Sue Evans & David Walser
Press space bar for next page
Whenever we describe a data type, we not only need to give a definition
of what that type is but also the operations that can be done on that
type. The definition may include the range of possible values that type
can hold.
Example: integer
Choosing the right data structure to solve a problem affects how easy the problem is to solve, how readable the code will be, and how efficient the resulting program will be.
You should substitute "algorithms" for "flowcharts" and "data structures" for "tables" in that last quote to use modern terminology.
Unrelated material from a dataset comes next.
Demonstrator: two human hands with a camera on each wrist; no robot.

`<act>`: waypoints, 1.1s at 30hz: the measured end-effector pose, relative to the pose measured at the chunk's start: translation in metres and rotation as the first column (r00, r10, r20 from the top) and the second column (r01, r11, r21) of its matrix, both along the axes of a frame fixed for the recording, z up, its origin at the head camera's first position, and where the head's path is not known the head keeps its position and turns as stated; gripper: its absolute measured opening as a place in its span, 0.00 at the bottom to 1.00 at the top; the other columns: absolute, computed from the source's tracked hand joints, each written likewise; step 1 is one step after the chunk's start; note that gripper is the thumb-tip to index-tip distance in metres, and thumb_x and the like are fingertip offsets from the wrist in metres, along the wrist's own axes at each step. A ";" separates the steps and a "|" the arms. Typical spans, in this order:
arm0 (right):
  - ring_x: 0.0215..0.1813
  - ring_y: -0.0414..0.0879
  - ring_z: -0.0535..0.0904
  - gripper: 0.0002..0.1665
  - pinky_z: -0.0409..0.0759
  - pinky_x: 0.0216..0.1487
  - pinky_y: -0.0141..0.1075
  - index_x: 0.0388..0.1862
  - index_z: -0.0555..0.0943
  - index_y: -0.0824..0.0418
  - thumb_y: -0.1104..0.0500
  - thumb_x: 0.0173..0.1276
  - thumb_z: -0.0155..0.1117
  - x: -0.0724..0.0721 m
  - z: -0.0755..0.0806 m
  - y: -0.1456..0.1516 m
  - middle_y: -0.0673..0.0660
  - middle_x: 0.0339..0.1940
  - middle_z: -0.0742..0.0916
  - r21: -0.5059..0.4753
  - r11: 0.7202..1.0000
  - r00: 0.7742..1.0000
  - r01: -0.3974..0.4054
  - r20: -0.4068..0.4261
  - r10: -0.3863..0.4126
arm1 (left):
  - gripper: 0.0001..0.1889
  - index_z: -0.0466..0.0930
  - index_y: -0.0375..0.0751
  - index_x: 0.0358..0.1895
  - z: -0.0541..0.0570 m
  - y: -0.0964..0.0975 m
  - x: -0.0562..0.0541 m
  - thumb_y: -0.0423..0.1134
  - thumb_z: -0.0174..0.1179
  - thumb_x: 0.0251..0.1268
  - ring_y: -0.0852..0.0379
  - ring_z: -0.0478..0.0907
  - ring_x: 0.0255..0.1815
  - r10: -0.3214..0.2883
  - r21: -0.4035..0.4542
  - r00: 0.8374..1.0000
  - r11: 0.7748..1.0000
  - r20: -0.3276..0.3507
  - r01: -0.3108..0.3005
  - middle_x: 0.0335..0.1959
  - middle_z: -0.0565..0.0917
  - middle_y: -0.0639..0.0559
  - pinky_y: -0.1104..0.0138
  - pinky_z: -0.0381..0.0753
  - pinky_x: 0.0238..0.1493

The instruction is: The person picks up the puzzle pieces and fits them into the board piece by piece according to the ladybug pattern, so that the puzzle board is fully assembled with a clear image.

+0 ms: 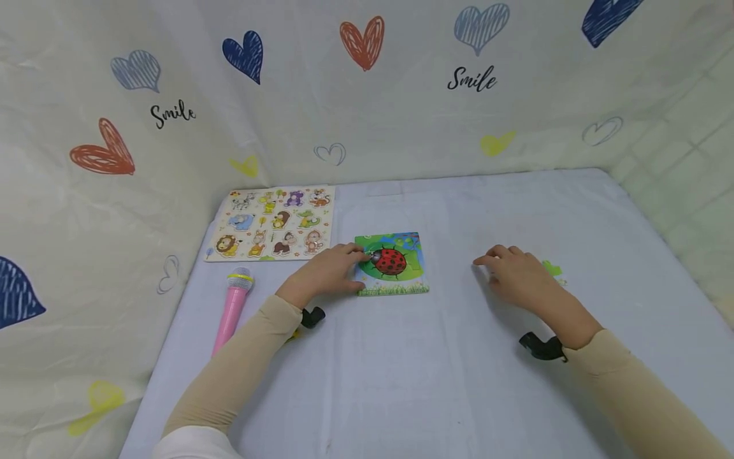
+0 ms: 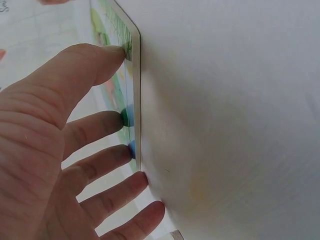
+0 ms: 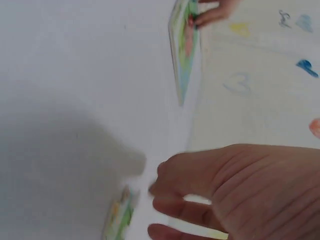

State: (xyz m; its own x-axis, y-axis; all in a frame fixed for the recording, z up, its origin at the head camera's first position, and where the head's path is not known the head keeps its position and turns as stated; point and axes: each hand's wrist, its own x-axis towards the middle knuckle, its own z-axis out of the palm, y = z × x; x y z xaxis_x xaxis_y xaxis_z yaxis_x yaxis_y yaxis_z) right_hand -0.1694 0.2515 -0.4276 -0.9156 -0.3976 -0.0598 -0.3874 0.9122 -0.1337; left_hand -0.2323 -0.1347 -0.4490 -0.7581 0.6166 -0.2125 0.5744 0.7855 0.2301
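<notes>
A square ladybug puzzle board (image 1: 395, 288) lies flat on the white-covered table, with a red spotted ladybug on a green and blue picture. My left hand (image 1: 325, 273) touches its left side; in the left wrist view the thumb (image 2: 100, 62) and spread fingers (image 2: 100, 125) rest on the board's edge. To the right, my right hand (image 1: 518, 280) hovers over the table with loosely bent fingers and nothing visible in them. A small green puzzle piece (image 1: 552, 268) shows just beyond that hand, partly hidden by it; the right wrist view shows a colourful piece (image 3: 119, 216) beside the fingertips.
An animal puzzle board (image 1: 269, 233) lies at the back left. A pink toy microphone (image 1: 232, 309) is in front of it, partly behind my left sleeve. Something small and yellow (image 1: 295, 335) peeks out beside the left wrist. A heart-printed cloth (image 1: 401, 115) hangs behind the table.
</notes>
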 end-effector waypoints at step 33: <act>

There are several ways to create new lists:
>>> # assign the literal empty list >>> empty = [] >>> # use the list constructor >>> empty = list() >>> # give a literal assignment of items >>> items = ["bread", "milk", "cheese", "cider"] >>> items ['bread', 'milk', 'cheese', 'cider'] >>> # use the list constructor with a string >>> letters = list("hello") >>> letters ['h', 'e', 'l', 'l', 'o'] >>> # use string.split which returns a list of strings >>> words = "a bunch of words".split() >>> words ['a', 'bunch', 'of', 'words']
Operators:
>>> items[2] 'cheese' >>> items[3] 'cider' >>> items[3] = "lemonade" >>> items[3] 'lemonade'
>>> "milk" in items True >>> "juice" in items False
>>> "two words".split() == ["two", "words"] True >>> ["this", "that"] == ["that", "this"] False
Methods:
Built-in functions that operate on lists:
append(item) - add an item to the end of the list
>>> items ['bread', 'milk', 'cheese', 'lemonade'] >>> items.append('ham') >>> items ['bread', 'milk', 'cheese', 'lemonade', 'ham'] >>> items.append('ham') >>> items ['bread', 'milk', 'cheese', 'lemonade', 'ham', 'ham'] >>>
count(item) - count occurences of an item in the list
>>> items ['bread', 'milk', 'cheese', 'lemonade', 'ham', 'ham'] >>> items.count('ham') 2 >>> items.count('cheese') 1 >>>
remove(item) - remove the first occurence of an item in the list
>>> items ['bread', 'milk', 'cheese', 'lemonade', 'ham', 'ham'] >>> items.remove('ham') >>> items ['bread', 'milk', 'cheese', 'lemonade', 'ham'] >>>
extend(list) - append multiple items to end of the list
>>> items.extend(['lettuce', 'tomatoes']) >>> items ['bread', 'milk', 'cheese', 'lemonade', 'ham', 'lettuce', 'tomatoes'] >>>
index(item) - locate the index of an item in the list
>>> items ['bread', 'milk', 'cheese', 'lemonade', 'ham', 'lettuce', 'tomatoes'] >>> items.index('milk') 1 >>>
insert(index, item) - insert an item before the one at the index
>>> items ['bread', 'milk', 'cheese', 'lemonade', 'ham', 'lettuce', 'tomatoes'] >>> items.insert(2, 'eggs') >>> items ['bread', 'milk', 'eggs', 'cheese', 'lemonade', 'ham', 'lettuce', 'tomatoes'] >>>
reverse() - reverse the order of the items in the list
>>> items ['bread', 'milk', 'eggs', 'cheese', 'lemonade', 'ham', 'lettuce', 'tomatoes'] >>> items.reverse() >>> items ['tomatoes', 'lettuce', 'ham', 'lemonade', 'cheese', 'eggs', 'milk', 'bread'] >>>
sort() - sort the list
>>> items ['tomatoes', 'lettuce', 'ham', 'lemonade', 'cheese', 'eggs', 'milk', 'bread'] >>> items.sort() >>> items ['bread', 'cheese', 'eggs', 'ham', 'lemonade', 'lettuce', 'milk', 'tomatoes'] >>>
len(list) - count number of items in the list
>>> items ['bread', 'cheese', 'eggs', 'ham', 'lemonade', 'lettuce', 'milk', 'tomatoes'] >>> len(items) 8 >>>
del(list[index]) - remove the item at the index from the list
>>> items ['bread', 'cheese', 'eggs', 'ham', 'lemonade', 'lettuce', 'milk', 'tomatoes'] >>> del(items[4]) >>> items ['bread', 'cheese', 'eggs', 'ham', 'lettuce', 'milk', 'tomatoes'] >>>
Use a list when order matters.
An object that is mutable can be changed in-place. Lists are
mutable.
Example: list[2] = "foo"
>>> list = ['cat', 'dog', 'bird', 'hamster'] >>> list ['cat', 'dog', 'bird', 'hamster'] >>> list[2] = "foo" >>> list ['cat', 'dog', 'foo', 'hamster'] >>>
Strings are immutable (aka, not mutable).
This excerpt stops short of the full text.